Hence the need to move the debate from science and towards precaution. It is now very likely that global warming this century will present major challenges to the survival of human civilisation – and to our children\’s and grandchildren\’s lives. If we listen to the deniers, we are taking a very dangerous gamble – a bit like playing Russian roulette with five bullets and only one empty chamber. That\’s not a game I want to play with my kids.

But this is exactly the point at issue: global warming in this current century will not present major challenges to the survival of human civilisation. Thus, actions based on this premise are unwarranted.

If we are to believe the most extreme of the serious analyses (The Stern Review) then climate change will cost 20% of GDP in 2100. And that\’s throwing everything including the kitchen sink in there. And that\’s 20% off an economy that will be 3 times larger than it is now.

This isn\’t the end of civilisation, this is civilisation being not quite as good as it could be. Reactions to this situation should therefore be proportionate, not the emergency crash program which the end of civilisation might require.

19 thoughts on “Al Gore and Climate Change”

  1. In the eyes of many environmentalists the IPCC have become “deniers”. Nothing less than the end of human civilisation will make them happy.

  2. One must remember that global warming is a bit of a rachet mechanism. Once it has happened it is a hell of a job reversing it on a human rather than geological timescale. Thus whilst I take your point, it needs to be framed in the fact that this a potentially permenant change being wrought and thus the costs continue into perpetuity.

    All that said, don’t the environmentalists realise that hardly anyone buys the fact that civilisation will collapse as a result. It just makes the whole movement seem preposterous.

  3. Letters From A Tory

    Point taken, but rising sea levels over the next 50-100 years could present some major challenges to the entire world, including many developed nations.

  4. Letter from a Tory,
    We are talking about the sea level rising in inches not feet. Southern England has been happily sinking for thousands of years without causing “major challenges”.
    Anyway, global warming must be a hoax – how else can you explain the governments plans to build in the Thames Gateway?

  5. @ Letters From a Tory

    You haven’t actually read anything about this debate at all, have you?
    The whole issue of sea level rises in the next few years has been judged Alarmist by the High Court.

    If it happens at all, it will be in 1000 years. Its a bit like the vikings worrying about health and safety issues while on a pillage!

    If I use small words it may help. Al Gore lied in his film and the sea isn’t going to rise in your life time, the polar bears are not drowning and hurricane Katrina was not caused by global warming.

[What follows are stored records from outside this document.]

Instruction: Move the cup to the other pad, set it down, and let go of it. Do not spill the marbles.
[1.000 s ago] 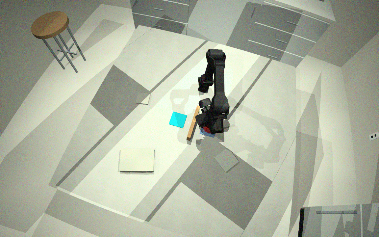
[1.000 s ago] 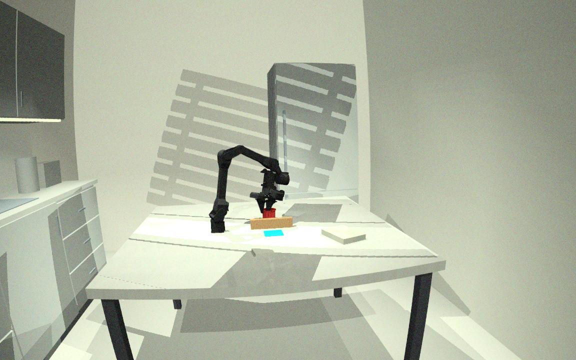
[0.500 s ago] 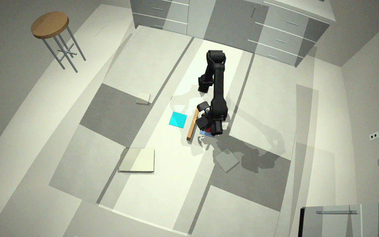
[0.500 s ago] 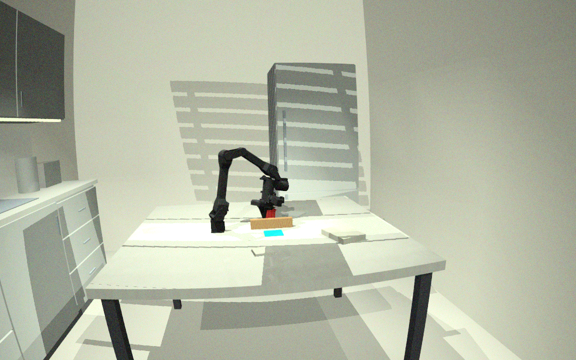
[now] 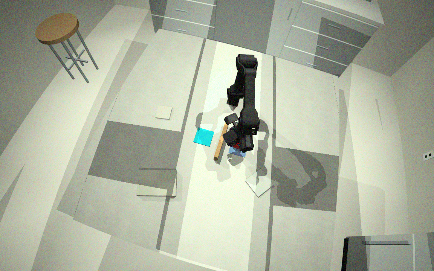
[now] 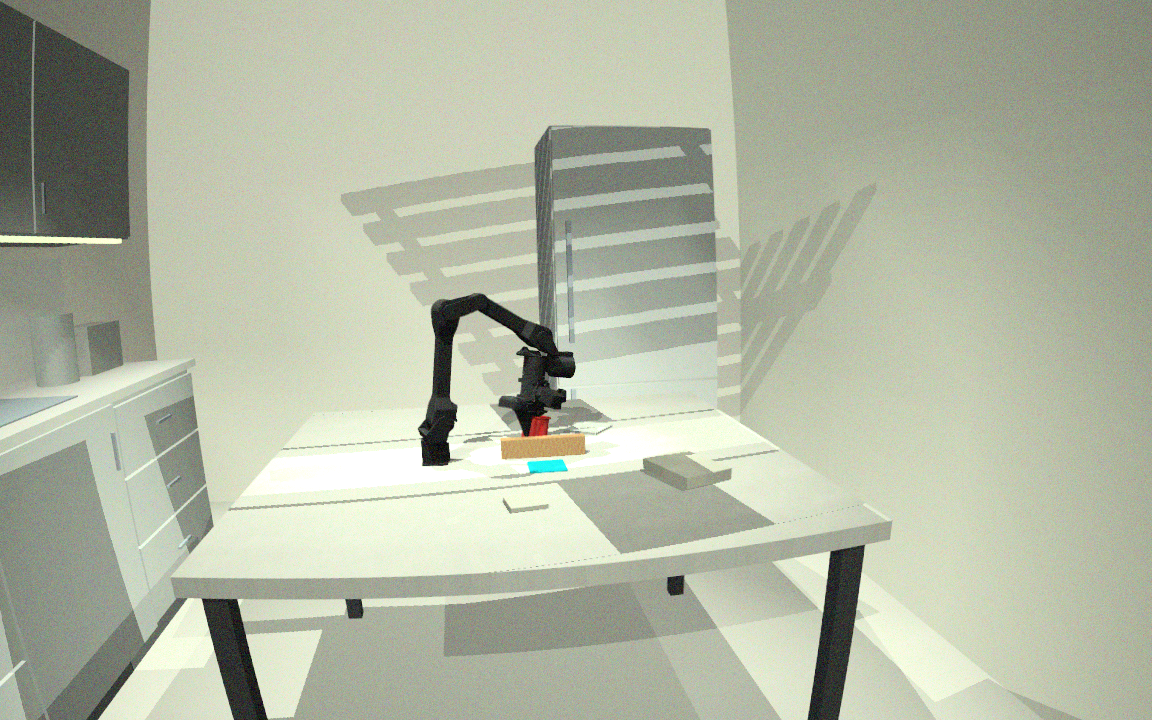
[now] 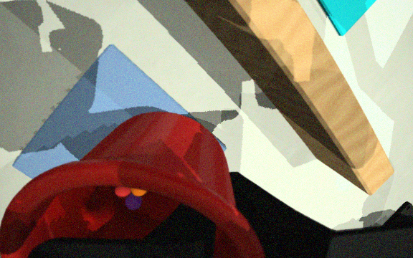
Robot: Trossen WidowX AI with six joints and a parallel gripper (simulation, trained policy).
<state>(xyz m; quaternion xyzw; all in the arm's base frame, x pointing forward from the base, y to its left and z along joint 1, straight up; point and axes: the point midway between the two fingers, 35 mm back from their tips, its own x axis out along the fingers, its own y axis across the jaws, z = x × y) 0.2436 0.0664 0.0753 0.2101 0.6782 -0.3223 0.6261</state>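
Observation:
The red cup (image 5: 236, 145) (image 6: 540, 425) (image 7: 156, 143) leans over the near part of the blue pad (image 5: 238, 153) (image 7: 120, 79). Whether its base touches the pad is hidden. My gripper (image 6: 529, 428) (image 7: 221, 180) is shut on the cup's wall, one finger inside the mouth and one outside. In the wrist view a red marble (image 7: 122, 191), an orange marble (image 7: 139, 191) and a purple marble (image 7: 133, 203) show inside; the rest of the inside is hidden. The cyan pad (image 5: 203, 137) (image 6: 547, 466) (image 7: 346, 14) bears nothing.
A wooden bar (image 5: 220, 145) (image 6: 542, 445) (image 7: 350, 118) stands on the table between the two pads, close beside the cup. A thick pale slab (image 5: 156, 183) (image 6: 686, 471), a small pale tile (image 5: 163, 112) (image 6: 525, 505) and another pale tile (image 5: 259, 185) lie farther out.

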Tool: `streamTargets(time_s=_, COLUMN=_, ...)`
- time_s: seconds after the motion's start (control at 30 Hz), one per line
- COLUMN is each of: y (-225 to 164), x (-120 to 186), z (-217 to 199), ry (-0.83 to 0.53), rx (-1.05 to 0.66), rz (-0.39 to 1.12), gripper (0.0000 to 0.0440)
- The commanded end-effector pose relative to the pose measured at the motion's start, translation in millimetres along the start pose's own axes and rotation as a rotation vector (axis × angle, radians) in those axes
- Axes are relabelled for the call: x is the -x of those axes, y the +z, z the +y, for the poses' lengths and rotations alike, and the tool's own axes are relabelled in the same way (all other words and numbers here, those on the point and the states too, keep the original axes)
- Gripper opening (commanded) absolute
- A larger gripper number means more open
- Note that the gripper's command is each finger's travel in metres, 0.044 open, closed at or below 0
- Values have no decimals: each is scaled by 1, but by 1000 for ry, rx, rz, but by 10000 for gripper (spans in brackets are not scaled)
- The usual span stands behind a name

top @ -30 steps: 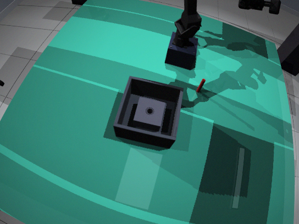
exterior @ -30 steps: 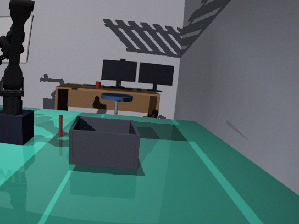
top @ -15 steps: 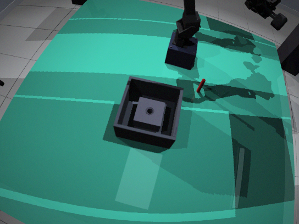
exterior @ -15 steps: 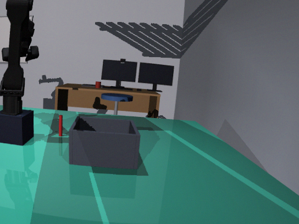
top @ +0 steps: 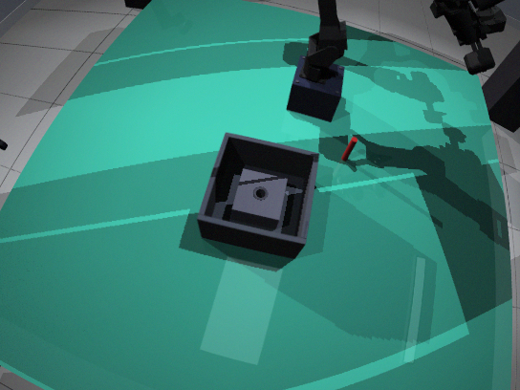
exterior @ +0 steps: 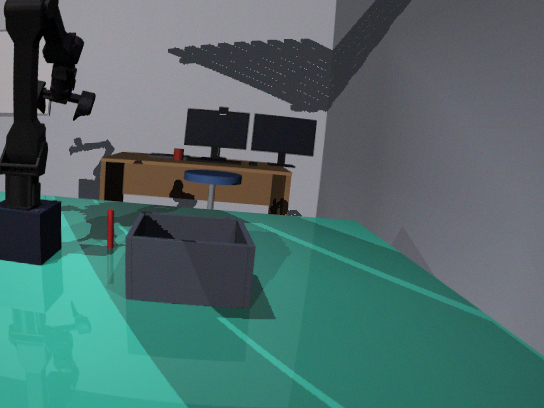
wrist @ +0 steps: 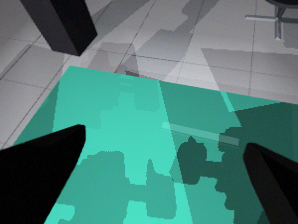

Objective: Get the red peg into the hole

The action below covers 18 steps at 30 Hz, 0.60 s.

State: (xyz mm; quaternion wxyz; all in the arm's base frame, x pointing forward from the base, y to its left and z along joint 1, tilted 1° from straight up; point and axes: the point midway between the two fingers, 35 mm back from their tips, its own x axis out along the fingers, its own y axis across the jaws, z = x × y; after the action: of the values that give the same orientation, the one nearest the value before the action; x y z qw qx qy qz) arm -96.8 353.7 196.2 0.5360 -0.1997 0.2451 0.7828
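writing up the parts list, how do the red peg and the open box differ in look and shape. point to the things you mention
The red peg (top: 350, 149) (exterior: 110, 229) is bright red; the open box (top: 251, 244) (exterior: 187, 272) is dark grey. The peg is a slim, solid-looking rod, while the box is wide, square-cornered and hollow. Both stand upright on the green table top (top: 119, 287) (exterior: 375, 350).

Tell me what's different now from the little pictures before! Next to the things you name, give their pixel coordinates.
The end effector (top: 459, 33) (exterior: 59, 114) (wrist: 165, 141) swung round, towards the bottom of the top view and rightwards in the exterior view. Shadows and light stripes shifted too. It is open and took hold of nothing. The red peg (top: 349, 149) (exterior: 110, 229) stayed standing outside the box (top: 253, 239) (exterior: 187, 275), which stayed put too.
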Motion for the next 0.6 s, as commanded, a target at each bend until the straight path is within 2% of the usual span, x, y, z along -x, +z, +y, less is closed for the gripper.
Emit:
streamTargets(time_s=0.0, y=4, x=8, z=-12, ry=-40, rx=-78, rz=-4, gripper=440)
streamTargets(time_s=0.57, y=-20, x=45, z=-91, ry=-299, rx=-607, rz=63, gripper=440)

    Now, if you are old enough, think back to all the other scare stories you have heard and see what happened to them – e.g. Y2K, Aids, Ozone Layer, Just Say No, Ice Age by 2000? etc!

  6. Mark Lynas is this guy, whose book states that if temperature rises by more than a couple of degrees, which it will unless we curb emissions sufficiently by ~2018, then all sorts of nasty things will happen that will force the temperature up even higher – the ignition of the rainforests, albedo effect at the North Pole, etc. I saw him talk about it. Very convincing, but of course one never knows how the numbers add up without being an actual climate scientist. You have to start taking somebody’s word for it at some point.

  7. 1/ The information content of computer models of climate is indistinguishable from zero.

    Computer Climate models are multi-variable recursive functions, which are subject to exponential error via their inherently chaotic behaviour.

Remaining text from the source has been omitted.